NASSAU, BAHAMAS- The Bahamas’ economic growth is expected to be ‘subdued’ in 2020 and against this backdrop employment conditions are projected to ‘dampen’ with gains concentrated in the hotel sector
The regulator in its monthly economic and financial developments report for November 2019 noted, “Expectations are that the outturn for 2019 will feature a modest uptick in domestic output, underpinned by the substantial gains in tourism during the first half of the year, combined with positive impulses from foreign investment-led construction activity.
Indications are that growth will be more subdued in 2020, as increased momentum in hurricane re-building activity is countered by the increase in imports to aid the same, as well as the temporary reduction in tourism capacity.”

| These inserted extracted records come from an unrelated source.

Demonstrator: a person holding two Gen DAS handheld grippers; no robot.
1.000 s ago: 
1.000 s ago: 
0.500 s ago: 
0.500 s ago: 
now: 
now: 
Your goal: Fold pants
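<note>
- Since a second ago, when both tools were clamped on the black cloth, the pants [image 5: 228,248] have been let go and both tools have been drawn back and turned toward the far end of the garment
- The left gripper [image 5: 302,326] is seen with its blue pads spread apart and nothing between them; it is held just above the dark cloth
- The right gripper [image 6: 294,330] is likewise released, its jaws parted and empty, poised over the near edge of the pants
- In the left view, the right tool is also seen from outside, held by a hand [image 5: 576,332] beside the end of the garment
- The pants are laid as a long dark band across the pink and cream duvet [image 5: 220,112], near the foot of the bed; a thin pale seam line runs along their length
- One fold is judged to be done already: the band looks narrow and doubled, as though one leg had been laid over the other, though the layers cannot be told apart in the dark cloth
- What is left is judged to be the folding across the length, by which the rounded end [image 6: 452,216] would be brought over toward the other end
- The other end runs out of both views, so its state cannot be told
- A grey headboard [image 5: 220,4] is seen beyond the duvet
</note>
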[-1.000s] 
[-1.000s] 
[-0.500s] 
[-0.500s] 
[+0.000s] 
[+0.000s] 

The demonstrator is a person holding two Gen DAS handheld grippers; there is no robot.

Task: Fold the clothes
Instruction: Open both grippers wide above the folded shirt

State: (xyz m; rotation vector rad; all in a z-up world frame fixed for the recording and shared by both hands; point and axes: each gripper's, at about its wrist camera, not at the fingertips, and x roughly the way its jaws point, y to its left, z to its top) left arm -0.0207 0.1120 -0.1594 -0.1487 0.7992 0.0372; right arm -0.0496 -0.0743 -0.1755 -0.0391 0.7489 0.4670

The Central Bank added, “Against this backdrop, employment conditions are projected to dampen, with gains concentrated within the hotel sector. Nonetheless, domestic inflation is forecasted to remain subdued in the absence of any shock to global oil prices. On the fiscal front, costs associated with the reconstruction of lost infrastructure, replacement of fixed assets, and social welfare support following the storm, are expected to weigh on the Government’s budget. Funds from re-insurance receipts and donations from local and international institutions should defray some costs, however, most of the fiscal gap will likely be sourced from domestic and external borrowing.”
According to the regulator, monetary sector developments will continue to feature a build-up in banking sector liquidity owing to the conservative lending posture of commercial banks, and a broadening in the deposit base.
“Further, external reserves are expected to remain buoyant for the balance of 2019, into the first quarter of 2020, on account of inflows associated with re-insurance and Government’s external financing. Nevertheless, the overall outturn for 2020 is projected to feature a net contraction in balances due to increased imports to support the restoration of lost infrastructure.”
According to the regulator, during November, bank liquidity expanded reflective of a rise in the deposit base, and a contraction in domestic credit. “Excess reserves—the narrow measure of liquidity—rose by $111.9 million to $966.9 million, a turnaround from the previous year’s decrease of $47.8 million. Similarly, broader excess liquid assets grew by $98.1 million to $1,817.1 million, vis-à-vis a $51.2 million falloff a year earlier,” the regulator said.
It added, “External Reserves Buoyed in part by re-insurance receipts following Hurricane Dorian, external reserves strengthened by $85.4 million, a turnaround from a $67.7 million decline in the prior year. Underlying this development, the Central Bank’s net foreign currency transactions with commercial banks reversed to a net purchase of $79.5 million, from a net sale of $9.5 million in the previous year. Further, commercial banks’ net purchase from their customers increased to $109.4 million, from $7.9 million a year earlier. Besides, the Bank’s net sale to the public sector narrowed sharply to $1.2 million, from $57.2 million last year.”